[EXERCISE DESCRIPTION]:
Using the records that follow, copy every line containing the word "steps".

[RECORD SET]:
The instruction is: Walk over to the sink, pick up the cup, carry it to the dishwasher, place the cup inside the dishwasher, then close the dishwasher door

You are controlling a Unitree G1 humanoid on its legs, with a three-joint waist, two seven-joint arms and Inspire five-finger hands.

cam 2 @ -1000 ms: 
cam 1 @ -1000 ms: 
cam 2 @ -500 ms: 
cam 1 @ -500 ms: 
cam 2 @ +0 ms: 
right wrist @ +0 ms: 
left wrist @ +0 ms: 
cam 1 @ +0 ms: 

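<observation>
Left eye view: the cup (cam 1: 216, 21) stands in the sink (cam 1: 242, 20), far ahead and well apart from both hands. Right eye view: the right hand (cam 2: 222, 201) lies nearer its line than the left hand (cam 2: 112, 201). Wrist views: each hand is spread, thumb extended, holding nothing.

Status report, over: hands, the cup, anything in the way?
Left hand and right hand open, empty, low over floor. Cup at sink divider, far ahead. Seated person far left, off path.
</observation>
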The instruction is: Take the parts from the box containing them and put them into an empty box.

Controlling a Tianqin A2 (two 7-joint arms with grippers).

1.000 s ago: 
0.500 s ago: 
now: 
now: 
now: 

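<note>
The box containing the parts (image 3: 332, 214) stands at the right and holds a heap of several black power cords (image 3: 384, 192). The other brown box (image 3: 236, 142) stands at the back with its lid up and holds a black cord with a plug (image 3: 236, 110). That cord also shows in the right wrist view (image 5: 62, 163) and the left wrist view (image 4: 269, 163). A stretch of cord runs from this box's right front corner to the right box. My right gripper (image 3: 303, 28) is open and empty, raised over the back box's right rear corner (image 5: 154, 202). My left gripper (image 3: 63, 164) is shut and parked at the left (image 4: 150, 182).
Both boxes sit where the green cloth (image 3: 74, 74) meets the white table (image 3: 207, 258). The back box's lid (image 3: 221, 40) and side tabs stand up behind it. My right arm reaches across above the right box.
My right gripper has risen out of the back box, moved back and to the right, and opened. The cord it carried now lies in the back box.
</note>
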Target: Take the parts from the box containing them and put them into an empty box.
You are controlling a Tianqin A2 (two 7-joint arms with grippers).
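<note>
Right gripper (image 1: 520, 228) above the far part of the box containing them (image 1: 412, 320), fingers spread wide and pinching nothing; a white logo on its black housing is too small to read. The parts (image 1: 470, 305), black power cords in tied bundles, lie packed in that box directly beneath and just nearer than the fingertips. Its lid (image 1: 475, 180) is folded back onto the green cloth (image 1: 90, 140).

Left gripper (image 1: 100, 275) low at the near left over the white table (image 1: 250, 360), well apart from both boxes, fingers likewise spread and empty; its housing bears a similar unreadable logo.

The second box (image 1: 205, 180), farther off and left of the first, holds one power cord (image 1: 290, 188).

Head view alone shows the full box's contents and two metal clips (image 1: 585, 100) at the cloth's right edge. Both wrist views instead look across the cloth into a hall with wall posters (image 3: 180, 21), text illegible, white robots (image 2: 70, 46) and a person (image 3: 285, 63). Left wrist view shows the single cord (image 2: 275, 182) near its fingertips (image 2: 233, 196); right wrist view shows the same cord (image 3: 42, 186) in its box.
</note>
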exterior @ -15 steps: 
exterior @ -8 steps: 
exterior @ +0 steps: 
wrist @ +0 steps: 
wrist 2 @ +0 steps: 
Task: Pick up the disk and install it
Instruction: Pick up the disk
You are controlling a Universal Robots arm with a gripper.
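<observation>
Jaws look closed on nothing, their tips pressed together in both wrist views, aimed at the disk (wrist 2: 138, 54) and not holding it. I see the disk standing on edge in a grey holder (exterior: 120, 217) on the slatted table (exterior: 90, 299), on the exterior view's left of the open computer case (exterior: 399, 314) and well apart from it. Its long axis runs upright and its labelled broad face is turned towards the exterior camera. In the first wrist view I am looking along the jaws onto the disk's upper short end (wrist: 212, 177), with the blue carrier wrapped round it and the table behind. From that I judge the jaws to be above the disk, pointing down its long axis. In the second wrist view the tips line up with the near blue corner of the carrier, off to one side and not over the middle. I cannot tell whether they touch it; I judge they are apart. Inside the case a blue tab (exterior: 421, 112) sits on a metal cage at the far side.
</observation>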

[RESPONSE TO THE TASK]:
exterior @ -15 steps: 
exterior @ -8 steps: 
exterior @ +0 steps: 
wrist @ +0 steps: 
wrist 2 @ +0 steps: 

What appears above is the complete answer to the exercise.